When to use it: Functional parts, mechanical components, outdoor items, anything that needs more durability than PLA.
Limitations: Stringy. Poor overhang performance. Sticks aggressively to beds (needs a release agent on PEI). Not as heat resistant as ABS/ASA.
Variants: PETG-CF (carbon fibre, reduced stringing, stiffer), PETG-GF (glass fibre, similar benefits).
ABS and ASA: Engineering Materials
What they are: Petroleum-based thermoplastics. ABS is the classic; ASA is UV-stable ABS for outdoor use.

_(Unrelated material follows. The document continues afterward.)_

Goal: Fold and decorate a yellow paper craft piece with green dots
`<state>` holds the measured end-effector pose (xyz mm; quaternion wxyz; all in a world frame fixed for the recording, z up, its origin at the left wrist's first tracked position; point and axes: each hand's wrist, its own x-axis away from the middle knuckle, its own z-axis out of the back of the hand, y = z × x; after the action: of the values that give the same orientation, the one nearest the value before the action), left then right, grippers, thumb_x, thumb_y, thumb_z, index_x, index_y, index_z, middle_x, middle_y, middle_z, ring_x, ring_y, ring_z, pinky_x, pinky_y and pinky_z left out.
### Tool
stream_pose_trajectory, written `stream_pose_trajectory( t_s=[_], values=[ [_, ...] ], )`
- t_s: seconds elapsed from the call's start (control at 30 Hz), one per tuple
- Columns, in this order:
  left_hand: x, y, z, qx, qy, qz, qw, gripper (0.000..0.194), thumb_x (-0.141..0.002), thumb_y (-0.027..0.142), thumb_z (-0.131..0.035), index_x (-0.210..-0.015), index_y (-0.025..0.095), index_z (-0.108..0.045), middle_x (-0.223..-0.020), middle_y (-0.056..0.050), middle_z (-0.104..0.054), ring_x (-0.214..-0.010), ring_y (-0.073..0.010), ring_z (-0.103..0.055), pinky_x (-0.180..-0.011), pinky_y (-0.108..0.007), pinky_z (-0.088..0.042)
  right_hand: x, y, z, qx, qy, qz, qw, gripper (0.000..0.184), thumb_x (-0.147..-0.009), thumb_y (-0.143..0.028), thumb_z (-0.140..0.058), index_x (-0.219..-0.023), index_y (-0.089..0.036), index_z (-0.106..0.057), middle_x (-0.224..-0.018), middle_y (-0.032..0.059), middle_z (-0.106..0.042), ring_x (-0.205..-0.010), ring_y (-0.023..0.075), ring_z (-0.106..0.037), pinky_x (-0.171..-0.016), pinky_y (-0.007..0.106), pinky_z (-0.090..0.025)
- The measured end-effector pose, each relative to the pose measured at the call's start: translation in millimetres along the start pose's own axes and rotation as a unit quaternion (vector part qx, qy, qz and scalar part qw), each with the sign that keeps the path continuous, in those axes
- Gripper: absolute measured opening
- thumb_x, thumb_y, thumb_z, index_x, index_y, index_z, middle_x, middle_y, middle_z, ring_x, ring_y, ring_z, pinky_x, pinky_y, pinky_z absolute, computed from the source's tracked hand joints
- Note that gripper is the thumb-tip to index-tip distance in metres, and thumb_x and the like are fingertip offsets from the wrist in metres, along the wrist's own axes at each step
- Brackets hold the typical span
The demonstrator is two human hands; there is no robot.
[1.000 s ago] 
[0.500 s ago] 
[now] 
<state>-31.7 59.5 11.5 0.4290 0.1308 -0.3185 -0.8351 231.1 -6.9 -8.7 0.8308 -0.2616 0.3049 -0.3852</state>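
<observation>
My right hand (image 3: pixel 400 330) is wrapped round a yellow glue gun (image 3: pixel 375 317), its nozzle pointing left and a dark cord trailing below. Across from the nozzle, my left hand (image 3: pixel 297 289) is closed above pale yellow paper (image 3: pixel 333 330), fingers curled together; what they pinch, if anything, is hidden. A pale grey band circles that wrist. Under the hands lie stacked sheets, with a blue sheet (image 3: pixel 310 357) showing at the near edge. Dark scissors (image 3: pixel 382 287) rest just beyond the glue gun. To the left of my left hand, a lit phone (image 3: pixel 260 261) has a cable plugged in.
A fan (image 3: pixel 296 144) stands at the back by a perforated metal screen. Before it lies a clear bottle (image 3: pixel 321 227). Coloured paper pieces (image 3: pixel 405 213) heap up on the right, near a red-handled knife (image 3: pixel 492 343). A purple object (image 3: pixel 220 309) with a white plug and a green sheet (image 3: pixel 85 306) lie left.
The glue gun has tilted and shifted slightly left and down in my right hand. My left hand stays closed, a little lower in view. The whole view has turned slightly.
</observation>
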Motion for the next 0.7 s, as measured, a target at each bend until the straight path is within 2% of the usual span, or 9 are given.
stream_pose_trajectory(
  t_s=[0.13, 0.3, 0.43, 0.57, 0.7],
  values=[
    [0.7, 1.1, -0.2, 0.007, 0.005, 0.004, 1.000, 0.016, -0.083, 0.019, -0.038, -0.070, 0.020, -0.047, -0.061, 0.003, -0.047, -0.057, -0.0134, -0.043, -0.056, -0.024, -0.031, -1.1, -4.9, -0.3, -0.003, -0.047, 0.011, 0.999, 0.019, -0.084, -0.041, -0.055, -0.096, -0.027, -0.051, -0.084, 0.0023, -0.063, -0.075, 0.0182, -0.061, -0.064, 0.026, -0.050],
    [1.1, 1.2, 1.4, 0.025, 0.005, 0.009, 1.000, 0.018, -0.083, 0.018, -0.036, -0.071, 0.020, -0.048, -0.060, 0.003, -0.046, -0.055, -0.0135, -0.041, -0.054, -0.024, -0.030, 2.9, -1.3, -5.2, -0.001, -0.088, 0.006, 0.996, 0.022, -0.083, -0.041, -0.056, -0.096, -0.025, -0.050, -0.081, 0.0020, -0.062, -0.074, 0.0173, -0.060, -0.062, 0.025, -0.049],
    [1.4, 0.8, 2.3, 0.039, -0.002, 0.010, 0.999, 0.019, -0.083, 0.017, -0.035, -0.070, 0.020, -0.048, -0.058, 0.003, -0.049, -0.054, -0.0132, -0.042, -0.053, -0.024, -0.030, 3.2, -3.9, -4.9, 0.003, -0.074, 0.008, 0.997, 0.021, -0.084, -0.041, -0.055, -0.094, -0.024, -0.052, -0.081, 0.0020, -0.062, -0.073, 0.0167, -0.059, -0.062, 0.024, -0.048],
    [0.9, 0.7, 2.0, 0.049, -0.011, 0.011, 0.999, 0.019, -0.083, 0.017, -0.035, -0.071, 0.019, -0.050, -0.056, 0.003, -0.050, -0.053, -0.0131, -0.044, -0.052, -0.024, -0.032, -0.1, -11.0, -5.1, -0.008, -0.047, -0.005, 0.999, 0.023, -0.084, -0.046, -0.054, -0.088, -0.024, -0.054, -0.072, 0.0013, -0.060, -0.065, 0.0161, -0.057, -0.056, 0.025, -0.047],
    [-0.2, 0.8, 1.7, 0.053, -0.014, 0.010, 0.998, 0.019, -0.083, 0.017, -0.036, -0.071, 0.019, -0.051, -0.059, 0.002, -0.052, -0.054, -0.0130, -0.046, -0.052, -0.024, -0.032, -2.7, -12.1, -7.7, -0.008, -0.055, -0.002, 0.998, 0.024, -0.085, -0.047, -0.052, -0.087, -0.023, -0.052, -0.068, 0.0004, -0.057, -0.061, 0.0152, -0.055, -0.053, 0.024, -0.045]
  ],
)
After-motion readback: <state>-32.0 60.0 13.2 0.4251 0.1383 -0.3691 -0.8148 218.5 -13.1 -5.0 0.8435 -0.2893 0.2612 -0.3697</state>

Why they're used: High temperature resistance (softening point around 100°C). Strong and impact-resistant. Can be smoothed with acetone vapour. ASA is weather-resistant for outdoor applications.
Temperature: 230-260°C nozzle, 90-110°C bed.

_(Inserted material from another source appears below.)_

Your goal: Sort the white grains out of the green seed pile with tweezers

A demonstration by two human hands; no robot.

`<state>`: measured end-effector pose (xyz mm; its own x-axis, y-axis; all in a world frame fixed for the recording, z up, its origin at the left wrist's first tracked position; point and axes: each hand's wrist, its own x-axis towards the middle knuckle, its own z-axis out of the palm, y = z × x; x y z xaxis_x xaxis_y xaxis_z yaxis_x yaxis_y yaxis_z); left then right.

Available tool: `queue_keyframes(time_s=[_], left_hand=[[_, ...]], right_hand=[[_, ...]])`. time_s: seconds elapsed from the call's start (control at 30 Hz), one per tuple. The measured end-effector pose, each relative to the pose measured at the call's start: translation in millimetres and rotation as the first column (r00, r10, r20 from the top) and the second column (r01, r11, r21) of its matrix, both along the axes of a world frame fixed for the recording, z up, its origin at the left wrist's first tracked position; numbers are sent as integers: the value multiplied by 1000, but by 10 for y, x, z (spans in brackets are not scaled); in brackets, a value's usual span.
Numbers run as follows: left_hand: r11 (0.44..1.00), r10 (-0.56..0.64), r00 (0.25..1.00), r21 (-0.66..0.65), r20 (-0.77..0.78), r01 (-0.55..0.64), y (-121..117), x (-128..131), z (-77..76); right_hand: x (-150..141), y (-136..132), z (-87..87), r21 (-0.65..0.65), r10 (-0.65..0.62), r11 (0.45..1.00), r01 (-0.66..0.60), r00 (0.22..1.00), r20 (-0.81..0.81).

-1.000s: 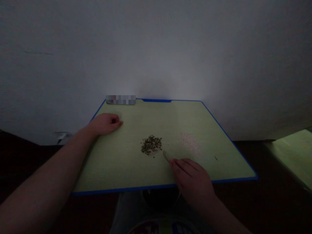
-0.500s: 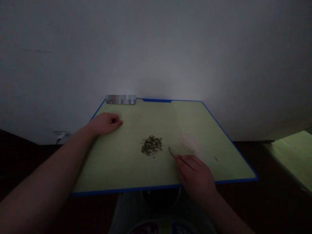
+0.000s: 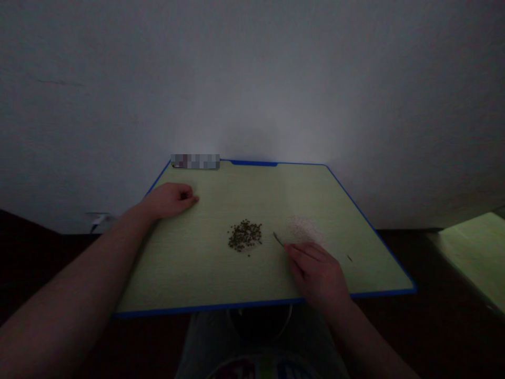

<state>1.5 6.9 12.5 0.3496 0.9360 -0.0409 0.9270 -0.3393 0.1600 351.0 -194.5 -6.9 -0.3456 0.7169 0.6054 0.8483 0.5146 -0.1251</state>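
My right hand (image 3: 317, 271) is closed around the handle of a small, thin spoon (image 3: 278, 238). The spoon's tip points up and left, in the gap between two heaps on the pale green board (image 3: 197, 263). To its left is a heap of small dark grains (image 3: 245, 235), with a few loose ones round it. Close behind my right fingers lies a heap of fine whitish grains (image 3: 304, 228), partly hidden by the hand. My left hand (image 3: 170, 200) rests curled into a loose fist on the board's left side, with nothing seen in it.
A blurred-out flat object (image 3: 195, 161) lies at the board's far left corner. A small dark sliver (image 3: 349, 258) sits on the right. Blue edging (image 3: 252, 304) borders the board, and a wall (image 3: 252, 79) rises behind. A plug (image 3: 97, 221) is at the lower left wall.
My right hand and the spoon have shifted slightly up, away from me, and the spoon's tip looks turned to a narrower side. My left hand has stayed still.
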Motion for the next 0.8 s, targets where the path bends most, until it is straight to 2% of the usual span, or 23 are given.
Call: queue_keyframes(time_s=[0.23,0.43,0.63,0.8], left_hand=[[1000,-4,1000,9,15,4,-4,-11,-6],[1000,-5,1000,3,8,5,1,-24,-20],[1000,-4,1000,0,7,4,-3,-6,-4],[1000,12,1000,-19,3,-12,-27,16,24]], right_hand=[[36,-101,-2,-19,87,996,-87,996,13],[104,-251,-6,7,67,998,-67,998,15],[-1,-240,-88,2,150,989,-151,987,64],[-70,-178,-98,-37,82,996,-78,987,137]])
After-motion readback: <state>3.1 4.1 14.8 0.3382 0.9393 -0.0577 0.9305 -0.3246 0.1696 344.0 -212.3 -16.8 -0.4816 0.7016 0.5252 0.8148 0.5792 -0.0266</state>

Requirements: Enclosure absolutely necessary. Draft-free environment. Good ventilation (ABS emits styrene, which isn't great to breathe).
When to use it: Automotive parts, functional components exposed to heat, outdoor items (ASA specifically), parts that need post-processing (acetone smoothing).

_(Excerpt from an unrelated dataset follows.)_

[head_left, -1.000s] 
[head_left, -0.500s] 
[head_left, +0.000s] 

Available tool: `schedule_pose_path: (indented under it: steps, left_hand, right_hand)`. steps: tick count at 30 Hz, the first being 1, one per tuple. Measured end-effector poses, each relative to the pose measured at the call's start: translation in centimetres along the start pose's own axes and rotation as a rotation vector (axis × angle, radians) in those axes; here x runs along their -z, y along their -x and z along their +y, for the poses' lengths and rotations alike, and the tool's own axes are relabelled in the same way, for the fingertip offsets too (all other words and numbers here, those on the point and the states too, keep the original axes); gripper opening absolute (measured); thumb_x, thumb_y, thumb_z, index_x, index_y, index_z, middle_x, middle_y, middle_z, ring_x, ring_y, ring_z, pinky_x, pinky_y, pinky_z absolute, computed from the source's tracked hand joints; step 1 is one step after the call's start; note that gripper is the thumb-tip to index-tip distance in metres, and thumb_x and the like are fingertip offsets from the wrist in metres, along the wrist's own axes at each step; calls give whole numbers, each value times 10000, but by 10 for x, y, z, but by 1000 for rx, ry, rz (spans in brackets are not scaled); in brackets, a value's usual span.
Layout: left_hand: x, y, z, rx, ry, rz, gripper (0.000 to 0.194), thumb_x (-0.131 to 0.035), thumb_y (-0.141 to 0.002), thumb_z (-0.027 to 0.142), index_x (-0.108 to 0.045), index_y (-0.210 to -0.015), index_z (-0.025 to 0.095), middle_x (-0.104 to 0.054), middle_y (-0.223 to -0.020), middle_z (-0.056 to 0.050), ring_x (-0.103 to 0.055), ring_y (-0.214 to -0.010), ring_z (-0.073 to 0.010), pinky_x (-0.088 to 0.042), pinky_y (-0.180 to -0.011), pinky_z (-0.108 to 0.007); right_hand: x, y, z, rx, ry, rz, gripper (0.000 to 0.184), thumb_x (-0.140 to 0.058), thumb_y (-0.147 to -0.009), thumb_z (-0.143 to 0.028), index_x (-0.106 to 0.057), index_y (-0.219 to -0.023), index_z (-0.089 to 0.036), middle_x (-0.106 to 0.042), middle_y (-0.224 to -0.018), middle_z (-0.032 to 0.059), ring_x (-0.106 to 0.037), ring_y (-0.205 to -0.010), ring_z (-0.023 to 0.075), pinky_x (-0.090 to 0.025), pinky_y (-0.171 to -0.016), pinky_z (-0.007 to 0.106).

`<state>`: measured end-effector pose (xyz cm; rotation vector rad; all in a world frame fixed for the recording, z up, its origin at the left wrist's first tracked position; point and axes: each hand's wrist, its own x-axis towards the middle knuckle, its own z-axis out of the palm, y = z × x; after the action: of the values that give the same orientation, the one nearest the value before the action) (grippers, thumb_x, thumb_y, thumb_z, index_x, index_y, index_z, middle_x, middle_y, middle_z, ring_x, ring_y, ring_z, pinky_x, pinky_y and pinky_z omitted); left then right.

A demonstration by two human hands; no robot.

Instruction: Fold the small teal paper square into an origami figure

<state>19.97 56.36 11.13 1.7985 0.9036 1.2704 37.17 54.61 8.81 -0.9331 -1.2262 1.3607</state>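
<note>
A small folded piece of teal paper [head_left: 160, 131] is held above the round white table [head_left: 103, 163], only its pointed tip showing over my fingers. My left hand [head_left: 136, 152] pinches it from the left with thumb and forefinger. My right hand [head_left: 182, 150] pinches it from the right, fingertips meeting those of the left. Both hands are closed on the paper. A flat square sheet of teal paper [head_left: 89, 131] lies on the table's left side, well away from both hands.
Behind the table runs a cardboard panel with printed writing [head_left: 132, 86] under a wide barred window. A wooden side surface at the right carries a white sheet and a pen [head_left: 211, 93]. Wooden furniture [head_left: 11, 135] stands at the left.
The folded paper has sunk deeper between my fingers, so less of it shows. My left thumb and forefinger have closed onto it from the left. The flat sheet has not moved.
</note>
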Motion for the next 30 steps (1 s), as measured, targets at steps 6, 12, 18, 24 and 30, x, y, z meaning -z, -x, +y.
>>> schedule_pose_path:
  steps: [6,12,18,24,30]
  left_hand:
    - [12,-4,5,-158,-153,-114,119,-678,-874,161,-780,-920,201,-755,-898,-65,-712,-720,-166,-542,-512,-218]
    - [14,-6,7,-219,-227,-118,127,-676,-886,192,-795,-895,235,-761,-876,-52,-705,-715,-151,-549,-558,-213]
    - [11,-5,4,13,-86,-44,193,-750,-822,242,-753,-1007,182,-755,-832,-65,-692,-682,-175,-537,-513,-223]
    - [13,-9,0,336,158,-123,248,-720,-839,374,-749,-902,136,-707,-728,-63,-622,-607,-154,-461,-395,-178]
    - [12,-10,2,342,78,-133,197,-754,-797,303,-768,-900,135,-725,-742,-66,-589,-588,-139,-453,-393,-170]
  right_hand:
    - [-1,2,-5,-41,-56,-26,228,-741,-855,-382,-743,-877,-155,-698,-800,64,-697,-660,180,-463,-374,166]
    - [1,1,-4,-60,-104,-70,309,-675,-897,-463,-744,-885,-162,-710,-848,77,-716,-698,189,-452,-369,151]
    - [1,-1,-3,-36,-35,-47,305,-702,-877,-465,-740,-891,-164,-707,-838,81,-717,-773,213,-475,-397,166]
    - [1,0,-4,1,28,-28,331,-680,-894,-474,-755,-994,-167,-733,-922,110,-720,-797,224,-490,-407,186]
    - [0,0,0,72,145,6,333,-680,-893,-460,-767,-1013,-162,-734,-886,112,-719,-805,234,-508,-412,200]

Limitations: Warps aggressively. Needs high bed temperatures. Enclosure required. ABS degrades in sunlight; use ASA instead for outdoor applications. Ventilation matters for health.
TPU: Flexible Filament
What it is: Thermoplastic polyurethane — a flexible, rubber-like material.
Why it's used: Makes parts that bend, compress, and absorb impact. Phone cases, gaskets, tires, shoe soles.
Temperature: 220-250°C nozzle, 40-60°C bed.
Print requirements: Direct drive extruder strongly recommended (Bowden can work but it's difficult). Slow print speed (20-30mm/s). No retraction or minimal retraction.
When to use it: Anything that needs to flex. Phone cases, drone bumpers, wheels, seals, vibration dampening feet.
Limitations: Difficult to print on Bowden setups. Stringing is hard to eliminate. Sticks too well to beds. Not for structural parts.
Variants: TPU comes in different shore hardness ratings. 95A is standard (stiff rubber); 85A is softer; some go as soft as 70A.
Nylon: The Strong Stuff
What it is: Polyamide, known for exceptional strength and durability.
Why it's used: Extremely strong, abrasion-resistant, and slightly flexible. Good for gears, hinges, and functional mechanisms.
Temperature: 240-270°C nozzle, 70-100°C bed.
Requirements: Enclosure recommended. Must be dried before use (Nylon absorbs moisture aggressively). Garolite bed or PVA glue stick for adhesion.
When to use it: Gears, bushings, hinges, structural components, mechanical parts that see wear.
Limitations: Difficult to print. Warps. Requires drying before use. Expensive. Poor layer adhesion if not printed hot enough.
Variants: PA-CF (carbon fibre filled, stiffer, easier to print), PA-GF (glass fibre), PA6, PA12 (different nylon formulations with varying properties).
Specialty Filaments
Wood-filled PLA: PLA with wood particles. Smells like wood when printing. Can be stained and sanded. Weaker than pure PLA.
Metal-filled PLA: PLA with metal powder. Heavy, looks metallic. Can be polished. Abrasive to nozzles.
Carbon fibre filled: Available in PLA, PETG, Nylon. Stiffer, more dimensionally stable. Abrasive — use a hardened steel nozzle.
PVA: Water-soluble support material. Used for complex multi-material prints with dual extrusion. Expensive and moisture-sensitive.
HIPS: Dissolves in limonene. Alternative support material for ABS prints.
Choosing the Right Filament
Display model, prototype, decorative item: PLA. Cheap, easy, good detail.
Functional part, mechanical component, outdoor use: PETG for simplicity, ABS/ASA if heat resistance matters.
Flexible part, case, bumper: TPU.
High-stress mechanical part, gear: Nylon (if you can print it) or PETG for simpler printing.
Outdoor application: ASA (UV-stable) or PETG (good enough for many applications).
Storage and Drying
All filament absorbs moisture over time. Wet filament pops, bubbles, and produces poor quality prints.
Storage: Keep filament in sealed bags with desiccant packets. A dry box or filament dryer is better.
Drying: PLA: 45-50°C for 4-6 hours. PETG: 65°C for 4-6 hours. ABS/ASA: 80°C for 2-4 hours. Nylon: 70-80°C for 6-12 hours (or use a dedicated filament dryer).
The Beginner's Starting Point
Buy a roll of decent PLA. Print your first dozen projects. Then try PETG. Add TPU when you need flexibility. Move to ABS/ASA only when you have an enclosure and need the heat resistance. Nylon and specialty filaments come later.